WORK ORDER:
Search the data for the word "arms" and copy every line where it occurs.

┌─ DATASET SECTION

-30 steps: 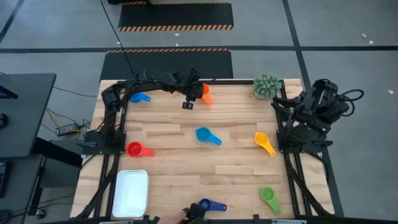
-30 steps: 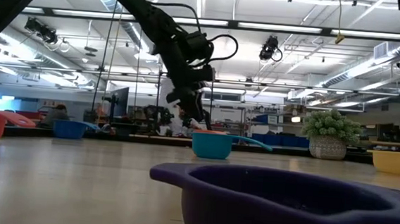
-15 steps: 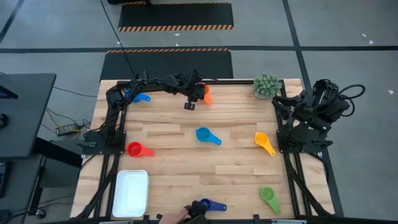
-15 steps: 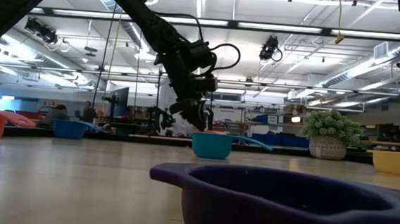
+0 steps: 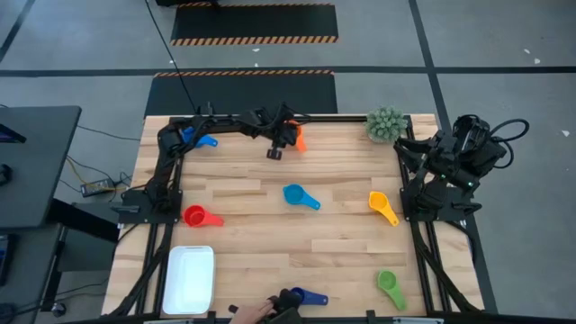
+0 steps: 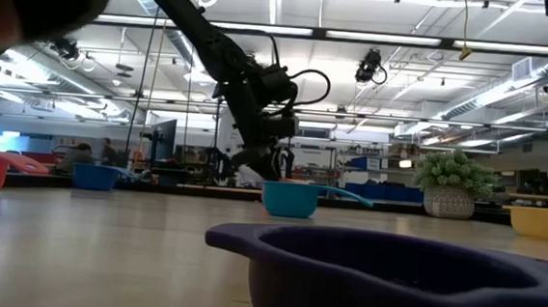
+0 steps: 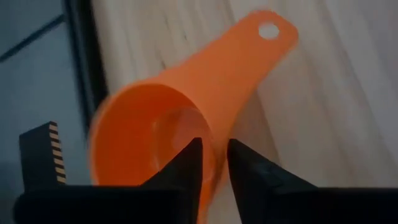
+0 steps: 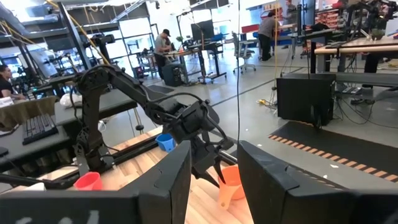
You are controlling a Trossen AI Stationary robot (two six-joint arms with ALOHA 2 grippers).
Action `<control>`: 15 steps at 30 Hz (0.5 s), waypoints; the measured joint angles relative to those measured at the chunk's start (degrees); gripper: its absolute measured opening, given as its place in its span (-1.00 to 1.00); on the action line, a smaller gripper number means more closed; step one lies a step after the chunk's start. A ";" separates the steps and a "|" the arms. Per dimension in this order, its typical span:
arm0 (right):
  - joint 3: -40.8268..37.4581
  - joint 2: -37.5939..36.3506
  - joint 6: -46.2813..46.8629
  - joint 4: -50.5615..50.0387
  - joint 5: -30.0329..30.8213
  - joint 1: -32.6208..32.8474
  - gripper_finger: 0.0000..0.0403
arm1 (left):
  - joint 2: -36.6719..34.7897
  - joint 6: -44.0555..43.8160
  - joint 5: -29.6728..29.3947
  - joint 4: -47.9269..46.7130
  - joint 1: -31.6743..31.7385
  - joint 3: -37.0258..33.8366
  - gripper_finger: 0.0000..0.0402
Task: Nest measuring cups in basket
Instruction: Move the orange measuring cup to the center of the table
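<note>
The left hand (image 5: pixel 286 137) is reaching across the far edge of the counter (image 5: pixel 270 225) and is pinching the rim of the orange measuring cup (image 7: pixel 186 124); in the left wrist view its two dark fingers (image 7: pixel 186 168) are sitting almost together, with the cup's near wall between them and the flat handle pointing away over the wood. From above, that orange cup (image 5: pixel 298 138) is lying at the far edge, left of the small green potted plant (image 5: pixel 386 123). The right hand (image 5: pixel 450 153) is waiting folded back at the right side of the counter, its fingers (image 8: pixel 168 180) spread apart and holding nothing. The remaining measuring cups are lying scattered well apart: a blue cup (image 5: pixel 200 139) at the far left corner under the left arm, a red cup (image 5: pixel 199 216) at the left side, a light blue cup (image 5: pixel 298 195) in the middle, a yellow cup (image 5: pixel 382 206) to the right, a green cup (image 5: pixel 391 285) near the front right corner, and a navy cup (image 5: pixel 304 296) at the front edge, where a person's hand (image 5: pixel 256 313) is touching it. The white basket (image 5: pixel 189 279) is sitting at the front left corner with no cup in it.
</note>
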 joint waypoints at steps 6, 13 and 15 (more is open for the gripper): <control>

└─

TASK SOLUTION:
You are controlling a Trossen AI Stationary robot (two six-joint arms with ALOHA 2 grippers).
Action `<control>`: 15 steps at 30 Hz (0.5 s), waypoints; the measured joint angles relative to those measured at the chunk's start (degrees); gripper: its absolute measured opening, given as its place in its span (-1.00 to 1.00); on the action line, a smaller gripper number means more closed; step one lies a step after the chunk's start. A ";" separates the steps and a "|" the arms. Per dimension in this order, its typical span:

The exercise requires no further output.